How to slice, dice and visualize data with sql queries

In this post we are going to talk about how to use the query tool to query and visualize data.
If you aren't familiar with the query tool, you may want to read the first post about it here https://www.graphjson.com/guides/queries
Today we are going to construct a query where we can visualize a cohort of users and how they retain over time. Let's imagine we have a social network and we log two types of events
The first event is a register event. The JSON might something like this
{
user_id: "123",
event: "register"
}
The second event is a news feed view event. The JSON might look something like this
{
user_id: "123",
event: "feed_view"
}
Now the query we want to construct is one that will show for all users that registered in some month X. How many came back at X+1 month, X+2 month etc.
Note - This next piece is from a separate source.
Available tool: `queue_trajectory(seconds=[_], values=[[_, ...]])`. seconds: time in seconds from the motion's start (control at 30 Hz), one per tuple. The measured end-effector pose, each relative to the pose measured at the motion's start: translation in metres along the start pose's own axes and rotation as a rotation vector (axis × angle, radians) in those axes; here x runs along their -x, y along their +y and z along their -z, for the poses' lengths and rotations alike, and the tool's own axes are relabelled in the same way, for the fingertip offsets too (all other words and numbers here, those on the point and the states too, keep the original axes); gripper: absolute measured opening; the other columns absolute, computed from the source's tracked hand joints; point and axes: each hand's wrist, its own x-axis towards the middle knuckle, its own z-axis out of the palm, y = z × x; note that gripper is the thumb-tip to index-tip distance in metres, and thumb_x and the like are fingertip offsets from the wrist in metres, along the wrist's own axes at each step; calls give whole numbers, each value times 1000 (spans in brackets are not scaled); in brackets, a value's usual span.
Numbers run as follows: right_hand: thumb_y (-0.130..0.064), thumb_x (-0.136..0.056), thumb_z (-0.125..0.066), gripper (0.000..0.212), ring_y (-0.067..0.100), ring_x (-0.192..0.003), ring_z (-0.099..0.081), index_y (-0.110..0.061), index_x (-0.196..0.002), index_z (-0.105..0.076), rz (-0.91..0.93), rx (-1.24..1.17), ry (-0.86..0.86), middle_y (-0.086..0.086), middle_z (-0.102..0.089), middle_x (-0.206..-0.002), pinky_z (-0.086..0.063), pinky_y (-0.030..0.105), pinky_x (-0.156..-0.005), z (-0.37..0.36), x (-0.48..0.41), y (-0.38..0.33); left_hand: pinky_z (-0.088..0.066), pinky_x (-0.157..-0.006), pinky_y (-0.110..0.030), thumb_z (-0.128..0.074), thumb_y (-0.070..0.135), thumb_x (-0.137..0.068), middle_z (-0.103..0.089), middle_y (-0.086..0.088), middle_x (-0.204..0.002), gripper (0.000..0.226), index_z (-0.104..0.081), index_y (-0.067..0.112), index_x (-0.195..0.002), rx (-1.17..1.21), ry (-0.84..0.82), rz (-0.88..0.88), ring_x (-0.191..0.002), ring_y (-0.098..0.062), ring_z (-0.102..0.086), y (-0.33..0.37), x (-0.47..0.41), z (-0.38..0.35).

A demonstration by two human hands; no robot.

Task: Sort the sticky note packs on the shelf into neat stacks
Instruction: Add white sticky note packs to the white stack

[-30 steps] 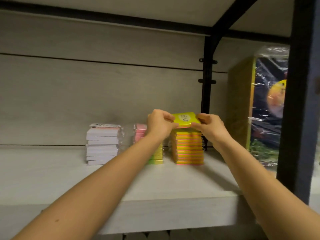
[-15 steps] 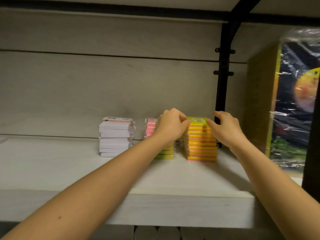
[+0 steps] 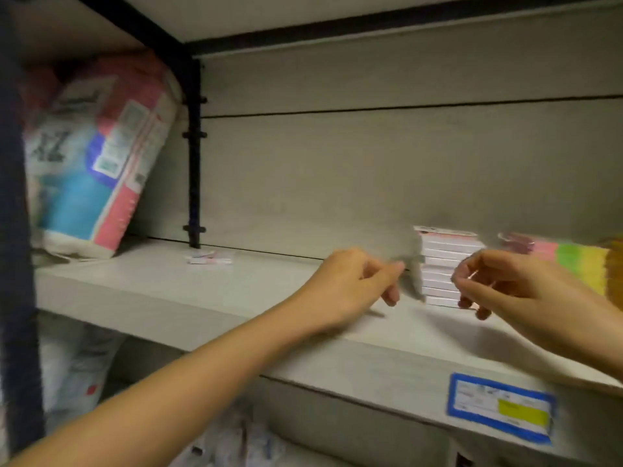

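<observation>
White sticky note packs stacked, seemingly neat; both hands loosely curled, empty.

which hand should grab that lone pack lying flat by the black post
Left. The left hand looks empty and is nearer the small loose white pack; the right hand sits farther right, before the white stack.

We see a matt, pale wood-grain shelf under our empty, loosely curled left hand and right hand. Between them stands a white paper pack stack, its top wrapped in glossy film. Far left of the hands, a shiny plastic bag leans by a matt black metal post. A glossy blue label sits below our right hand.
</observation>
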Motion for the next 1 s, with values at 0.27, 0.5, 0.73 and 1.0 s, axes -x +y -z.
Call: queue_trajectory(seconds=[0.27,0.5,0.73,1.0], values=[[-36,-89,-51,14,-3,-62,-65,-30,-82,-62,15,54,-179,-15,-70,-70,-52,25,-72,-104,-75,-146,-45,-83,-26,-44,31,-95,-74,0,-92,37,-72,11,-82,-158,-16,125,-81,-14,-62,-129,34,144],[-24,-95,-42,31,17,-81,-63,-5,-108,-64,-145,90,-438,5,-70,-103,-51,23,-70,-171,-149,-200,-40,-74,-28,-48,20,-92,-59,-6,-89,22,-61,13,-75,-131,-38,430,-86,-23,-53,-225,9,211],[-30,-99,-33,38,31,-110,-52,-2,-115,-52,-241,71,-428,15,-52,-120,-42,36,-95,-221,-208,-217,-34,-73,-25,-42,33,-94,-56,-18,-114,33,-58,7,-105,-311,-217,565,-95,-27,-49,-267,-26,203],[-31,-95,-43,39,25,-113,-50,-10,-127,-48,-349,-136,-407,12,-52,-126,-39,31,-99,-255,-211,-210,-37,-68,-27,-60,25,-83,-50,-2,-93,16,-50,15,-90,30,-105,585,-89,-20,-48,-282,-28,198]])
The first query we will construct is getting a unique list of user ids that signed up in a particular month. The query we will use is
SELECT
user_id
FROM
(
SELECT
toUnixTimestamp(
toDateTime(toStartOfMonth(toDateTime(event_timestamp, 'America/Los_Angeles')))
) AS month,
JSONExtractString(json, 'user_id') AS user_id
FROM
all_events
WHERE
JSONExtractString(json, 'event') = 'register'
AND month = 1635739200
LIMIT
10
)
The next query we'll construct is getting user activity grouped by month.
SELECT
toUnixTimestamp(
toDateTime(toStartOfMonth(toDateTime(event_timestamp, 'America/Los_Angeles')))
) AS month,
JSONExtractString(json, 'user_id') AS user_id
FROM
all_events
WHERE
JSONExtractString(json, 'user_id') IN user_ids
AND JSONExtractString(json, 'event') = 'feed_view'
GROUP BY
month,
json
Lastly we'll compose all of these queries together into a single query using WITH clauses
WITH user_ids AS (
SELECT
user_id
FROM
(
SELECT
toUnixTimestamp(
toDateTime(toStartOfMonth(toDateTime(event_timestamp, 'America/Los_Angeles')))
) AS month,
JSONExtractString(json, 'user_id') AS user_id
FROM
all_events
WHERE
JSONExtractString(json, 'event') = 'register'
AND month = 1635739200
LIMIT
10
)
), activity AS (
SELECT
toUnixTimestamp(
toDateTime(toStartOfMonth(toDateTime(event_timestamp, 'America/Los_Angeles')))
) AS month,
JSONExtractString(json, 'user_id') AS user_id
FROM
all_events
WHERE
JSONExtractString(json, 'user_id') IN user_ids
AND JSONExtractString(json, 'event') = 'feed_view'
GROUP BY
month,
json
), (
SELECT COUNT(*) FROM user_ids
) AS cohort_size
SELECT
COUNT(user_id) / cohort_size * 100 as percentage,
month AS timestamp
FROM
activity
GROUP BY
month
And bam! We have the results.
Now all we need to do is configure the visualize tool and we have the graph we want!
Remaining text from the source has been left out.